%%

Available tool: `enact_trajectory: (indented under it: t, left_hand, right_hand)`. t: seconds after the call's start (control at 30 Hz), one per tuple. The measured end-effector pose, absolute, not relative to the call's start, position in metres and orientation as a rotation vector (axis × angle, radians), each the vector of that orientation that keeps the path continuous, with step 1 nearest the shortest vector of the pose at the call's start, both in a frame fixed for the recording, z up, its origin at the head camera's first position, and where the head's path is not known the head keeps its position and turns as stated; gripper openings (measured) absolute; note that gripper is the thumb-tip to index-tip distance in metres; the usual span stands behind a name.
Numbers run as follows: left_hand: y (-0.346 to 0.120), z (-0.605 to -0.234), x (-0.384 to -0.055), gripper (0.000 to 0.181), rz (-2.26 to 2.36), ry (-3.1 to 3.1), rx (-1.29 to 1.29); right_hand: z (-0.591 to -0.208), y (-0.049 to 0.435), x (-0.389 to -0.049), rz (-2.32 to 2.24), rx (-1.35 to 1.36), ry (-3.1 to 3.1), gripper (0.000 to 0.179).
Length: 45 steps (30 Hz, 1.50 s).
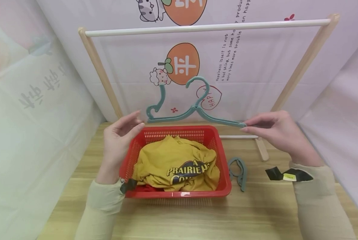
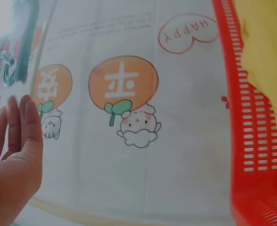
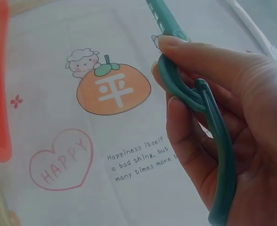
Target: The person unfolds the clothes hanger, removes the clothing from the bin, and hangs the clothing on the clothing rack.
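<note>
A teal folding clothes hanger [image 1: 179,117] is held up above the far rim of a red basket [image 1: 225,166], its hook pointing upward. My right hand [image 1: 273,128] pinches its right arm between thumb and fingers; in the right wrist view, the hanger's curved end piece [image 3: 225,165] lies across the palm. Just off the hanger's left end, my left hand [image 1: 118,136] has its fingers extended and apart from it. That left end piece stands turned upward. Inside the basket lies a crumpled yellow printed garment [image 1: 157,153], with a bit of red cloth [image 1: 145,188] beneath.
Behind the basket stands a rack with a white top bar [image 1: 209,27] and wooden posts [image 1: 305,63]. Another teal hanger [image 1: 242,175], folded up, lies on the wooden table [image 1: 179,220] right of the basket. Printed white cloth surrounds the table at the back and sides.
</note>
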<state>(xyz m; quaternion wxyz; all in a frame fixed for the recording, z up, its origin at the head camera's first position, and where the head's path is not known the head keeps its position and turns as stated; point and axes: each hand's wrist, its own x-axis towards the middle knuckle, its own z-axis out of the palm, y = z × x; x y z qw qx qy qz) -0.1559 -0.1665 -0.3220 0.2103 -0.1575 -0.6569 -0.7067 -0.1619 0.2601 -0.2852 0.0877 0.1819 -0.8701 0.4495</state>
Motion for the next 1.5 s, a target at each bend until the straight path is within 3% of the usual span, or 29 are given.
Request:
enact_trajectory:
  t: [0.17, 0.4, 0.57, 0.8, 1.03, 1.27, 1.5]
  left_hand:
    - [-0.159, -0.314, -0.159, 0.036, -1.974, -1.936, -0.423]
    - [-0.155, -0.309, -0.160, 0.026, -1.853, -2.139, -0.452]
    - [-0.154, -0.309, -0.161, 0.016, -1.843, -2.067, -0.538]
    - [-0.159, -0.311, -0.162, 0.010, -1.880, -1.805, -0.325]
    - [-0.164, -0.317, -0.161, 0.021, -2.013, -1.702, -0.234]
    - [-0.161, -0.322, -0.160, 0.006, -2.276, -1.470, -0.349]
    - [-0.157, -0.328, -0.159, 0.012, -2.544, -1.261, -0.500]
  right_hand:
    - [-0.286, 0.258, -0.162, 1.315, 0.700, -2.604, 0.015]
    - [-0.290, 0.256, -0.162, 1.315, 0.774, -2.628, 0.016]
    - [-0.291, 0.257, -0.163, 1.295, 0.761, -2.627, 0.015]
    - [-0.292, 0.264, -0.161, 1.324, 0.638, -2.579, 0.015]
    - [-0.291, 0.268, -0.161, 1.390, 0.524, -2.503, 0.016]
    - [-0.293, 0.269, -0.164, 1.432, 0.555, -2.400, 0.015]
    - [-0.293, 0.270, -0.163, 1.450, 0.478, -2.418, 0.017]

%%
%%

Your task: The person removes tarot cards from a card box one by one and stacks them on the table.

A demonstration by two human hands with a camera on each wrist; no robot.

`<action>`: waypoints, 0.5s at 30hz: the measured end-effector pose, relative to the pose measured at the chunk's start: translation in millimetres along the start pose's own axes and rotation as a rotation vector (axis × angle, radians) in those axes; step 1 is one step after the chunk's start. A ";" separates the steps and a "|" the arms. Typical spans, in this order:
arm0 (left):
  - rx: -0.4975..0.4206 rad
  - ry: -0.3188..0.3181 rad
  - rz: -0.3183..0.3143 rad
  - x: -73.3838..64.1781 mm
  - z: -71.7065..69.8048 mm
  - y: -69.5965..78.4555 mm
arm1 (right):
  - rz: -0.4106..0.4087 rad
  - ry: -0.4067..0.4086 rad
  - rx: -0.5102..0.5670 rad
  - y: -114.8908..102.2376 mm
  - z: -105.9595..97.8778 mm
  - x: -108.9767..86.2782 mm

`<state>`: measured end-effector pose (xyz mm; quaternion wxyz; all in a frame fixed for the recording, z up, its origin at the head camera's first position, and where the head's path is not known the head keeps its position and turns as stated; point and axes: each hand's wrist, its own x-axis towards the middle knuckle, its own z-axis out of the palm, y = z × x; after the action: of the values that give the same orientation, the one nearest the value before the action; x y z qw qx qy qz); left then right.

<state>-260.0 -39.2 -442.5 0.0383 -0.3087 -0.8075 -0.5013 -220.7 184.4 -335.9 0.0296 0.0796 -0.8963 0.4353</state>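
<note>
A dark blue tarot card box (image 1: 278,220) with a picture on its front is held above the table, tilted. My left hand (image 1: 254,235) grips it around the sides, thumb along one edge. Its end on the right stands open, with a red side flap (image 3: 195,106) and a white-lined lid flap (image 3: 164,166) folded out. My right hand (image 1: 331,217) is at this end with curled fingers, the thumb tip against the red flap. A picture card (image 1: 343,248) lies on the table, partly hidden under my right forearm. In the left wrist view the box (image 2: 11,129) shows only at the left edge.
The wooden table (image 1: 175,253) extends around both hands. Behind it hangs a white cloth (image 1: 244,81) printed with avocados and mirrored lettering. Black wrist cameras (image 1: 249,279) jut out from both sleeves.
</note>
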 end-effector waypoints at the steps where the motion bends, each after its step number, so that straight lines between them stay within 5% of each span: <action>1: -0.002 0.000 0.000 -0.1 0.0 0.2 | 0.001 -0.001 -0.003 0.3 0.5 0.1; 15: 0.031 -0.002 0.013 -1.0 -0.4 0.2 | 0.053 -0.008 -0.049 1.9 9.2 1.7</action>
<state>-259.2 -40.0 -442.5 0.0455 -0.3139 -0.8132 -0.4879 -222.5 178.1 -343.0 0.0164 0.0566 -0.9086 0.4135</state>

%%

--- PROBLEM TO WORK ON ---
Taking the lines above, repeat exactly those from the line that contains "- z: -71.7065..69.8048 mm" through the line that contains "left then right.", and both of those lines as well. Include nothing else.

--- TASK OUTPUT ---
  - z: -71.7065..69.8048 mm
  - y: -69.5965..78.4555 mm
arm1 (right):
  - rz: -0.4106..0.4087 rad
  - ry: -0.4067..0.4086 rad
  - rx: -0.5102..0.5670 rad
  - y: -114.8908..102.2376 mm
  - z: -105.9595..97.8778 mm
  - x: -108.9767..86.2782 mm

`<state>`: measured end-effector pose (xyz mm; quaternion wxyz; all in a frame fixed for the recording, z up, its origin at the head camera's first position, and where the head's path is not known the head keeps its position and turns as stated; point and axes: each hand's wrist, its own x-axis towards the middle knuckle, its own z-axis out of the palm, y = z × x; after the action: of the values that give the same orientation, the one nearest the value before the action; x y z qw qx qy qz); left then right.

Nothing more is needed to finish the exercise.